Unlike existing federal-level film subsidy programs backed by the German Federal Film Board (FFA) and the country’s commissioner for culture and media, the new coin will come out of an unexpected public purse: the Federal Ministry of Economic Affairs and Energy, known mostly for developing and regulating Germany’s economic and energy policies.

The new program, set to launch in the fall (if approved by the German government), would specifically target big-budget international co-productions with a significant spend in Germany as well as high-profile TV series “of cinematic quality.” The funding program would favor productions that offer a particularly strong boost to employment and benefit the country’s “audiovisual infrastructure” as well as vfx-heavy projects and animated films that employ innovative technology.

The ministry did not specify the amount of money it would make available, but it is expected to announce details later in the year.

Steven Spielberg’s “Bridge of Spies,“ “The Hunger Games: Mockingjay – Part 2” and “Hitman: Agent 47” all shot in Germany and benefited from the country’s film incentives. Germany-based shops such as Trixter, which worked on “Iron Man 3,” the “Captain America” films as well as “The Avengers: Age of Ultron,” already have an international reputation for high-caliber vfx.

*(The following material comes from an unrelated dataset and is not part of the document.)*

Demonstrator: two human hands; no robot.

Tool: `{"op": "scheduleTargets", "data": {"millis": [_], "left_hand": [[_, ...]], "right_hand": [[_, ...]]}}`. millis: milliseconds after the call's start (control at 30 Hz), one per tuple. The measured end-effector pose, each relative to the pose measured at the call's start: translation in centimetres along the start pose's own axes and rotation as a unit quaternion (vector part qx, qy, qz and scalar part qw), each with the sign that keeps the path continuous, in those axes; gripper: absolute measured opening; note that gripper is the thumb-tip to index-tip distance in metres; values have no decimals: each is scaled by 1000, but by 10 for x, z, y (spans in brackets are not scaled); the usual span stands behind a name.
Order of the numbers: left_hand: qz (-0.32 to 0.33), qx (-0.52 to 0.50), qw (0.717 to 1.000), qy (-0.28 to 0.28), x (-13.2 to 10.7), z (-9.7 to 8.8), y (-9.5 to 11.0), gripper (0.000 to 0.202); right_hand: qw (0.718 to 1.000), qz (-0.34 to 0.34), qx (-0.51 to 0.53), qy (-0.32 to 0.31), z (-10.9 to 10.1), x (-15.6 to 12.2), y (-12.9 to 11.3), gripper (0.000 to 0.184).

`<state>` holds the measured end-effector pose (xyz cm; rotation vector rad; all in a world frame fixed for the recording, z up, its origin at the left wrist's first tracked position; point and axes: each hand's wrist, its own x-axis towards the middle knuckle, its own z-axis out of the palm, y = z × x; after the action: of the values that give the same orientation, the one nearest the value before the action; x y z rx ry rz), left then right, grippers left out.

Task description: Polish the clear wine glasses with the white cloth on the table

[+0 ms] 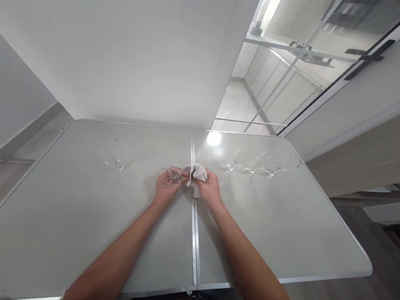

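Observation:
My left hand (168,187) is closed around a clear stemmed glass (165,176), which lies on its side with the bowl pointing left. A white cloth (199,173) is bunched in my right hand (210,189), its fingers closed. The cloth meets the glass at its foot end, covering that part from sight. Both hands are close together over the seam in the middle of the table.
Toward the table's (65,221) right rear, three clear stemmed glasses (250,170) stand in a row. Another clear glass (120,166) is at the left. A white wall (141,63) borders the far edge, with a glass-paned door (279,77) at the right.

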<state>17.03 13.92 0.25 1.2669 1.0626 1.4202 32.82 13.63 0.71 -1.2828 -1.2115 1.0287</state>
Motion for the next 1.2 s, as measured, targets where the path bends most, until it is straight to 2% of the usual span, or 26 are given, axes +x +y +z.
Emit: {"op": "scheduleTargets", "data": {"millis": [100, 233, 333, 467, 667, 800, 833, 900, 1000, 1067, 1200], "left_hand": [[-1, 25, 999, -20, -1, -2, -1, 25], [18, 32, 998, -54, -3, -1, 0, 21], [12, 18, 1000, -21, -3, 2, -2, 24], [-4, 3, 999, 41, 3, 1, -5, 30], [8, 70, 997, 16, 12, -1, -3, 24], [11, 69, 998, -5, 11, -1, -1, 25], [9, 67, 998, -6, 10, -1, -1, 25], [5, 63, 998, -10, 9, -1, -1, 25], [-4, 53, 998, -14, 9, 0, -3, 28], [-7, 44, 999, -15, 10, 0, -6, 31], [-22, -1, 1000, -16, 11, -1, -9, 38]], "right_hand": [[1000, 5, 0, -28, 5, -1, 5, 21], [1000, -5, -30, -4, 1, -1, 3, 22], [999, -22, -21, 15, -4, 1, -4, 29], [999, -36, -2, 25, -9, 4, -10, 24], [993, -109, -44, 6, -9, 0, -22, 18], [988, -151, -27, 2, -7, -8, -28, 5], [988, -151, -21, 6, -7, -9, -28, 6], [990, -136, -23, -8, -7, -9, -26, 25], [988, -123, -50, -80, -6, -8, -23, 52], [985, -119, -70, -102, -4, -7, -22, 52], [976, -138, -156, -64, -2, -6, -17, 33]]}}
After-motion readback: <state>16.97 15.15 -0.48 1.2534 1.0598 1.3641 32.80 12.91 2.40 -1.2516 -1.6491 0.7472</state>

Economic Affairs Ministry state secretary Matthias Machnig said the funding would “strengthen the innovative power of the German film industry.” The measure would not only bolster the German film industry’s international reputation but also make it more competitive, he added.

The ministry is collaborating with the local film sector to develop the new funding program, and industry reps have applauded the effort.

Alexander Thies, CEO of the German Producers Alliance, praised the initiative for specifically targeting innovative animation and vfx technologies as well as high-end series, saying it showed that the ministry understood that its commitment was also “an investment in the future of Germany’s film industry.”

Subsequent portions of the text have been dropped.